Kentucky wanted Randolph Morris' penalty to be only nine games, or 30 percent of the Wildcats' season for committing violations during his NBA draft testing process last spring.
And that's exactly what the Wildcats will continue to push for when it files its appeal on Morris' one-year ban from playing when the Student-Athlete Reinstatement Committee meets via conference call the week of Dec. 19.
"We think 30 percent is fair based on past precedent," said Scott Stricklin, Kentucky's assistant athletic director in charge of media relations.
If Kentucky had gotten its way on the Morris case then Saturday's game against Indiana would have been the last one Morris would have missed this season. Kentucky (6-2) plays host to Louisville on Dec. 17 and since the committee won't hear the case until after that game Morris is assured of missing more than Kentucky's requested nine games. The Wildcats next game after the committee hears the case is Dec. 23 against Iona.
Kentucky's initial request for 30 percent was made public Friday when the school released documents through the Kentucky Open Records Act.
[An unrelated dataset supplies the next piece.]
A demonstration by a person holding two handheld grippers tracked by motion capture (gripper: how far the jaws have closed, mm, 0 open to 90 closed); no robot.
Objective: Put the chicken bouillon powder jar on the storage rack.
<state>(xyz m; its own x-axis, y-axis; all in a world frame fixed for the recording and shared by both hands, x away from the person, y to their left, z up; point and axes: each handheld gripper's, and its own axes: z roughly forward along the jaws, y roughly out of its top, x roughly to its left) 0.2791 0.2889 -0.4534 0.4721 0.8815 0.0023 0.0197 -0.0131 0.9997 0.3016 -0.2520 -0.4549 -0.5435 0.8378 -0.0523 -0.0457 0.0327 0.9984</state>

Kentucky based its case on reinstatement that there was a lack of evidence of a "specific exchange between the Morris family and SFX" agency where the two parties had "directly agreed [verbally or in writing] to be represented by SFX." The appeal also said Morris' father didn't know that SFX acting as a conduit for NBA teams would be construed of a violation.
The appeal showed that Morris received $7,328.96 of pre-paid expenses from nine NBA teams to cover workouts. SFX also paid a $75 fee for use of the Lakeshore Athletic Club for a workout on June 9 in Chicago.
Two of the most notable disclosures in the appeal were the Morris' monthly payment schedule to repay the money. The Morris' will donate money toward the United Negro College Fund. The first payment of $2,000 was made on Oct. 3. A canceled check to the fund accompanied the report. The second payment of $2,500 is due on Jan. 31, 2006 and then the final installment of $2,828.96 is set for March 7.
A plea from Randolph was also included. In the personal letter, Morris responds to one of the NCAA's complaints that he didn't consult with Kentucky coach Tubby Smith. Morris said, "The reason I did not consult with my coach was I thought it would have been too difficult to talk about. It is similar to the situation after recruiting is over and you have to inform coaches, who you have developed a relationship with, that you are not coming to their school. That is a very difficult conversation to have because you know that you are disappointing someone. This probably was not the most mature decision to make and I now regret making it."
Morris continued to say that he wanted to protect his eligibility throughout the summer. He said he spoke with Kentucky's compliance officer about the NCAA rules to ensure he was following protocol.
"My education is very important to me. My GPA is a [blanked out] and I am on schedule to graduate in four years," Morris said in his letter. Morris is considered an NBA free agent. He has two years of eligibility remaining under the NCAA's ruling, beginning in 2006-07. But Morris said, "I am also committed to remain at the University of Kentucky for the remainder of my eligibility. Again, I want to thank you for the second chance you have given to me. I know you understand that this is much more than basketball and that this is my life."
The letter is dated, Dec. 4, and signed by Randolph Morris. His admission got him two years of eligibility instead of a permanent ban from the NCAA staff. Now, he must wait another two weeks to see if a committee made up of administrators from NCAA member schools is sympathetic to his plea.
Andy Katz is a senior writer at ESPN.com.